With the demo it wasn't intuitive how the above applied to the post, or the
creation process. Order mattered, but it wasn't straight forward figuring out
the required process. Resulting in frustration.

You speak of a staging area, or some such. But how is the user to know about
your version control system, or how it works?

Surely hitting save should be as good a commit? Or the save implies or
triggers a commit? If the commit is that important to the publishing process,
emblazen it across the bottom with the Save button.

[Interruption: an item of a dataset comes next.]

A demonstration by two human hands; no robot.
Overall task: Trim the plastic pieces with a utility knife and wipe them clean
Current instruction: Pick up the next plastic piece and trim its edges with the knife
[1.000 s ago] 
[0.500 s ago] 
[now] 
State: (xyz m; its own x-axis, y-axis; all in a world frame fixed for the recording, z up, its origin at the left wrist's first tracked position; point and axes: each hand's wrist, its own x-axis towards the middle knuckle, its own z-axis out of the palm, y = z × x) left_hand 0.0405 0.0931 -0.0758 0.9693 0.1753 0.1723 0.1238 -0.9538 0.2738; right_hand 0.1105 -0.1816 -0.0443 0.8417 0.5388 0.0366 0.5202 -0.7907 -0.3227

I really just wanted to see how my page looked as early as possible. And be
able to see the page before it was published. You should be able to preview
content, but make it clear that the status/workflow of the page you are
viewing: You could add a banner across an unpublished page with the page
status displayed.

------
healthenclave
Very well done! The best part of Widgy is the ability to create custom pages
and forms with drag and drop widgets.

I had been working on figuring out a solution such as this. The ability to use
this and extend the widgets is really powerful.

------
Pitarou
_[deleted]_

Forget what I said earlier. I thought Widgy was a CMS, but it isn't. It's a
page editor for a CMS.

In combination with Django CMS 3, this could be awesome. The Django CMS team
have put a lot of effort into moving as much of the administration as possible
into the front end. Widgy complements this with a slick drag-and-drop
interface for adding and rearranging page content.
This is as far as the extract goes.